Lala (Putri Marino) yang merupakan atlet loncat indah, peraih medali PON kembali masuk sekolah. Setelah lama absen, Lala yang sedang mengerjakan tugas susulan bertemu siswa baru yang hendak mengambil sepatunya yang disita, Yudhis (Adipati Dolken). Alhasil, keduanya dihukum keliling lapangan dengan cara yang unik, membuat mereka mengenal satu sama lain. Hukuman tersebut menjadi awal manis bagi mereka yang akhirnya berpacaran setelah dorongan teman-teman mereka di sekolah.

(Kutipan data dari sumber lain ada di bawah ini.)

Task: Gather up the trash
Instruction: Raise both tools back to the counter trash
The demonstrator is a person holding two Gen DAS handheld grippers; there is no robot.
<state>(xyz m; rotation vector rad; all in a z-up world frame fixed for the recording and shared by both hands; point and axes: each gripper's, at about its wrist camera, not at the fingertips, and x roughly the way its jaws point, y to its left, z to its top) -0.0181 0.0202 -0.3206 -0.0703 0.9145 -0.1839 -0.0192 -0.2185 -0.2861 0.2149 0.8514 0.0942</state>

Setelah menunjukkan romantisnya hubungan Lala dan Yudhis, dengan cepat film membawa kita ke cerita yang tak mengenakkan bagi keduanya. Yudhis mulai posesif terhadap Lala, meminta lebih waktu darinya yang juga disibukkan dengan latihan persiapan PON. Kita pun akan beberapa kali melihat handphone Lala yang menerima hingga puluhan missed calls dari Yudhis, termasuk ketika Lala sedang bersama kedua sahabatnya, Ega (Gritte Agatha) dan Rino (Chicco Kurniawan) – yang juga menjadi pematik kecemburuan Yudhis.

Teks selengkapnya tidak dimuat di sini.